[Opening Input section]
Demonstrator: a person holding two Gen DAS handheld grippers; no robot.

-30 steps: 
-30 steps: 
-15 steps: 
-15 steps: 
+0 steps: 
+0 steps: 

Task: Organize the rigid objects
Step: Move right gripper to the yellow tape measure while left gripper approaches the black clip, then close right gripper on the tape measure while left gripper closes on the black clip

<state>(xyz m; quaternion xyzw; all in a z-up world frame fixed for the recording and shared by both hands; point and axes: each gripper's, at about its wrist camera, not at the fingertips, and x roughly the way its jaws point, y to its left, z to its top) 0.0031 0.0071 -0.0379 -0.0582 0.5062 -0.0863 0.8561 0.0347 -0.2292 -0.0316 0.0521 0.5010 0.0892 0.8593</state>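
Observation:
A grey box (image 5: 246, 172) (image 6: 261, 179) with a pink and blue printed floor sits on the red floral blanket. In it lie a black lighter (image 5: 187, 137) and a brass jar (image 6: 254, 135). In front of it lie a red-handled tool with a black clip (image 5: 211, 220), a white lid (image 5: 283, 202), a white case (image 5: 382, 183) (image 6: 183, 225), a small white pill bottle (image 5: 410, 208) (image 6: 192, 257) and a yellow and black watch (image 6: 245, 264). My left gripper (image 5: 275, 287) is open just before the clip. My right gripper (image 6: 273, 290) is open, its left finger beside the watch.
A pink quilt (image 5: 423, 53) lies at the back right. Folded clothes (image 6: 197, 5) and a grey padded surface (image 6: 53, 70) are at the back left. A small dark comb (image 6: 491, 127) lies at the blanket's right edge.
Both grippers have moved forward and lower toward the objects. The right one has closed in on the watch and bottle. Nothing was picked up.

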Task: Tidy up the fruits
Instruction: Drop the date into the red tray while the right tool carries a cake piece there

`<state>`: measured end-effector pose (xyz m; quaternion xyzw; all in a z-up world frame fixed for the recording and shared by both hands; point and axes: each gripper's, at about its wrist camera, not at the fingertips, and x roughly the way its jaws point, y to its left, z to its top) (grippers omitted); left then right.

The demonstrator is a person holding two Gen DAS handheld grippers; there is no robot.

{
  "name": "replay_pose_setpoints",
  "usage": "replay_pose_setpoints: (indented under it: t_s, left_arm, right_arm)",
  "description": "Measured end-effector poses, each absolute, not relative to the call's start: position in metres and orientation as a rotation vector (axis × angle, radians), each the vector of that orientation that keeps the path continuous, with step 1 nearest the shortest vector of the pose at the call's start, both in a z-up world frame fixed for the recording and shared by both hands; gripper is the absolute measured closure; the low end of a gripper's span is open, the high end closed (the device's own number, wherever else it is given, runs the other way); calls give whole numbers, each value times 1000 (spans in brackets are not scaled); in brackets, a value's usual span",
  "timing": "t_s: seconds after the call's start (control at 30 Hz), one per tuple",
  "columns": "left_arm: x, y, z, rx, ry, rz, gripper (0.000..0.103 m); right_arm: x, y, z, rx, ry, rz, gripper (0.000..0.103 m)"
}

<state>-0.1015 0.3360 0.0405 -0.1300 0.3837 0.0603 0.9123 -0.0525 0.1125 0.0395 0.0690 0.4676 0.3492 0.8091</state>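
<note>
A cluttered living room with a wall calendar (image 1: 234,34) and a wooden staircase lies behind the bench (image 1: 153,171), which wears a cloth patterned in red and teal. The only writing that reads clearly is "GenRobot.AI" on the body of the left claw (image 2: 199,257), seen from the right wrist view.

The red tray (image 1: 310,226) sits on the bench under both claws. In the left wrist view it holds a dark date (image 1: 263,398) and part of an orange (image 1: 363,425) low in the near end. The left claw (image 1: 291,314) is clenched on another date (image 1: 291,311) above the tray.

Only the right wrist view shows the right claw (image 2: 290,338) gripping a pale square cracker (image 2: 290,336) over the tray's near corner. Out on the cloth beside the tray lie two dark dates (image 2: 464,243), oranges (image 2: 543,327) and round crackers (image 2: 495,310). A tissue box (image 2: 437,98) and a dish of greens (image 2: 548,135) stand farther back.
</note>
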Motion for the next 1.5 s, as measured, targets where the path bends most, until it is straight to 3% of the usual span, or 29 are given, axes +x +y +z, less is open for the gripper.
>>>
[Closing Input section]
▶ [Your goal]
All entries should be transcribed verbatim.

▶ [Exercise answer]
Demonstrator: a person holding two Gen DAS handheld grippers; no robot.

-30 steps: 
-30 steps: 
-15 steps: 
-15 steps: 
+0 steps: 
+0 steps: 

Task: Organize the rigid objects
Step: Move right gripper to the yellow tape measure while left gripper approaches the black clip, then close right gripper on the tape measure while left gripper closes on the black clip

<state>(xyz m; quaternion xyzw; all in a z-up world frame fixed for the recording and shared by both hands; point and axes: each gripper's, at about its wrist camera, not at the fingertips, and x roughly the way its jaws point, y to its left, z to its top) 0.0031 0.0071 -0.0379 -0.0582 0.5062 -0.0863 0.8561 0.0347 -0.2292 -0.0316 0.0521 0.5010 0.0892 0.8593</state>
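Observation:
A grey box (image 5: 246, 172) (image 6: 261, 179) with a pink and blue printed floor sits on the red floral blanket. In it lie a black lighter (image 5: 187, 137) and a brass jar (image 6: 254, 135). In front of it lie a red-handled tool with a black clip (image 5: 211, 220), a white lid (image 5: 283, 202), a white case (image 5: 382, 183) (image 6: 183, 225), a small white pill bottle (image 5: 410, 208) (image 6: 192, 257) and a yellow and black watch (image 6: 245, 264). My left gripper (image 5: 275, 287) is open just before the clip. My right gripper (image 6: 273, 290) is open, its left finger beside the watch.
A pink quilt (image 5: 423, 53) lies at the back right. Folded clothes (image 6: 197, 5) and a grey padded surface (image 6: 53, 70) are at the back left. A small dark comb (image 6: 491, 127) lies at the blanket's right edge.
Both grippers have moved forward and lower toward the objects. The right one has closed in on the watch and bottle. Nothing was picked up.
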
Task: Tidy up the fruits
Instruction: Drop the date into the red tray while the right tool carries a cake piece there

`<state>`: measured end-effector pose (xyz m; quaternion xyzw; all in a z-up world frame fixed for the recording and shared by both hands; point and axes: each gripper's, at about its wrist camera, not at the fingertips, and x roughly the way its jaws point, y to its left, z to its top) (grippers omitted); left then right.

The demonstrator is a person holding two Gen DAS handheld grippers; there is no robot.

{
  "name": "replay_pose_setpoints",
  "usage": "replay_pose_setpoints: (indented under it: t_s, left_arm, right_arm)",
  "description": "Measured end-effector poses, each absolute, not relative to the call's start: position in metres and orientation as a rotation vector (axis × angle, radians), each the vector of that orientation that keeps the path continuous, with step 1 nearest the shortest vector of the pose at the call's start, both in a z-up world frame fixed for the recording and shared by both hands; gripper is the absolute measured closure; the low end of a gripper's span is open, the high end closed (the device's own number, wherever else it is given, runs the other way); calls give whole numbers, each value times 1000 (spans in brackets are not scaled); in brackets, a value's usual span",
  "timing": "t_s: seconds after the call's start (control at 30 Hz), one per tuple",
  "columns": "left_arm: x, y, z, rx, ry, rz, gripper (0.000..0.103 m); right_arm: x, y, z, rx, ry, rz, gripper (0.000..0.103 m)"
}

<state>-0.1015 0.3360 0.0405 -0.1300 0.3837 0.0603 0.9123 -0.0525 0.1125 0.0395 0.0690 0.4676 0.3492 0.8091</state>
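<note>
A cluttered living room with a wall calendar (image 1: 234,34) and a wooden staircase lies behind the bench (image 1: 153,171), which wears a cloth patterned in red and teal. The only writing that reads clearly is "GenRobot.AI" on the body of the left claw (image 2: 199,257), seen from the right wrist view.

The red tray (image 1: 310,226) sits on the bench under both claws. In the left wrist view it holds a dark date (image 1: 263,398) and part of an orange (image 1: 363,425) low in the near end. The left claw (image 1: 291,314) is clenched on another date (image 1: 291,311) above the tray.

Only the right wrist view shows the right claw (image 2: 290,338) gripping a pale square cracker (image 2: 290,336) over the tray's near corner. Out on the cloth beside the tray lie two dark dates (image 2: 464,243), oranges (image 2: 543,327) and round crackers (image 2: 495,310). A tissue box (image 2: 437,98) and a dish of greens (image 2: 548,135) stand farther back.
</note>
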Motion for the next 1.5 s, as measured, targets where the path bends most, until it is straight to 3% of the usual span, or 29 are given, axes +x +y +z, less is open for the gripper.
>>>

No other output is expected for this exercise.